Program parameters always begins with "p" followed by a capital letter. Program parameters can be set to "0" (=off), "1" (=on) and "2" (=dry run mode). Any progam can be set to dry run mode and MIP will create sbatch scripts, but not submit them to SLURM. MIP can be restarted from any module, but you need to supply previous dependent programs in dry run mode to ensure proper file handling.

MIP will overwrite data files when reanalyzing, but keeps all "versioned" sbatch scripts for traceability.

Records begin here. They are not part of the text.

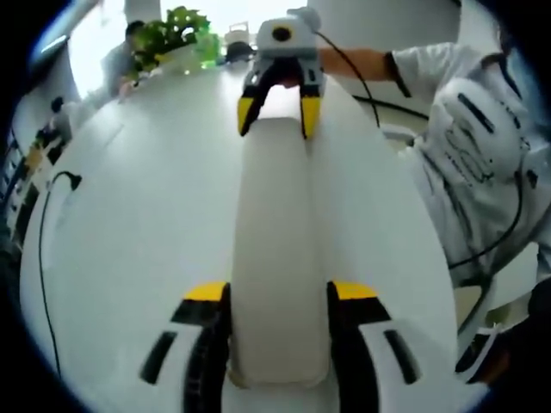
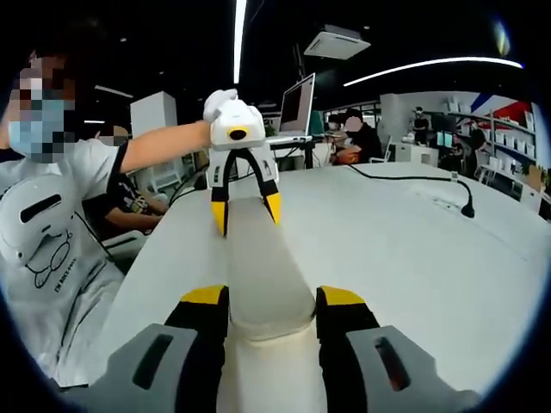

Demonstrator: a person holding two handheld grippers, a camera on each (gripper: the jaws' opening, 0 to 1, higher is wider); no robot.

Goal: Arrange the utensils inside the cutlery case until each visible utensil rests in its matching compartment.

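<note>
Holding: closed white cutlery case (image 1: 277,258) above bench (image 1: 138,224) — one end each.
Left tongs (image 1: 280,331): clamped on case.
Right tongs (image 2: 272,331): clamped on case too.
Progress: utensils unseen — sorting prob. not started.

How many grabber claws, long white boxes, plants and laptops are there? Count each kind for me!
Grippers: 2, the left gripper and the right gripper
Cutlery case: 1
Plant: 1
Laptop: 1
Total: 5
</note>
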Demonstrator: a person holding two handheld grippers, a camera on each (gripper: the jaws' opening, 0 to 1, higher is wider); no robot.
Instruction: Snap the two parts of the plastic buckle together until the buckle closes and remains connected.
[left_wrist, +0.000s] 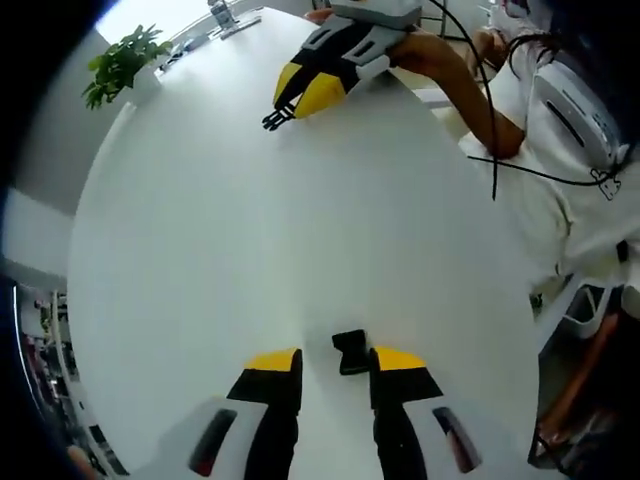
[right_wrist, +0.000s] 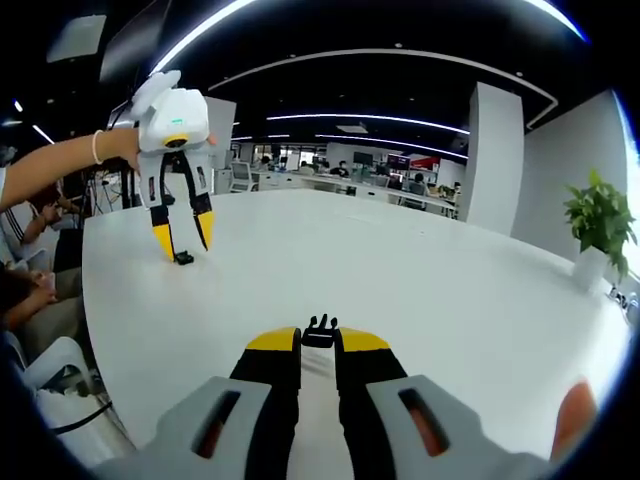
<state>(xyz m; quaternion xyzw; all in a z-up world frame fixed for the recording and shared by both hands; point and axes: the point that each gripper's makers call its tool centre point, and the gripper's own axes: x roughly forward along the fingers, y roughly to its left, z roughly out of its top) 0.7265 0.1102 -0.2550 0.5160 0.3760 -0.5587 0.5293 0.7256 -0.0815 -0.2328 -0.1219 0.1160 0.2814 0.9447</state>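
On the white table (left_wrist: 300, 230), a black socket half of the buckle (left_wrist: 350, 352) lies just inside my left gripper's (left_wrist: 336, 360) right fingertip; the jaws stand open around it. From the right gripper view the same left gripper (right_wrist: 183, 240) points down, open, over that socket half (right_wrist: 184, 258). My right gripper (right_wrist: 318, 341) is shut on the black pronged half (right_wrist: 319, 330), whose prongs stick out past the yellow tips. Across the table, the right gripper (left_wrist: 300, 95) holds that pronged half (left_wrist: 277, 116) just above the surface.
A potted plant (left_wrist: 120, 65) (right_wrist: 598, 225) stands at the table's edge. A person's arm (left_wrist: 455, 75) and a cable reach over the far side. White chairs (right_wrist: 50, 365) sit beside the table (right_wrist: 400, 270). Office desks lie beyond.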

You can always supply perl mip.pl --help to list all available parameters and defaults.

Example usage:

$ mip -f 3 --sample_ids 3-1-1A --sample_ids 3-2-1U --sample_ids 3-2-2U -pfqc 0 --pbwa_mem 2 -c 3_config.yaml

This will analyse family 3 using 3 individuals from that family and begin the analysis with programs after Bwa mem and use all parameter values as specified in the config file except those supplied on the command line, which has precedence.

Input

All references and template files should be placed directly in the reference directory specified by --reference_dir.

Meta-Data

Output

Analyses done per individual is found in each sample_id directory and analyses done including all samples can be found in the family directory.

Sbatch Scripts

MIP will create sbatch scripts (.sh) and submit them in proper order with attached dependencies to SLURM. These sbatch script are placed in the output script directory specified by --outscript_dir. The sbatch scripts are versioned and will not be overwritten if you begin a new analysis. Versioned "xargs" scripts will also be created where possible to maximize the use of the cores processing power.

Data

MIP will place any generated datafiles in the output data directory specified by --outdata_dir. All data files are regenerated for each analysis. STDOUT and STDERR for each program is written in the program/info directory prior to alignment and in the aligner/info directory post alignment.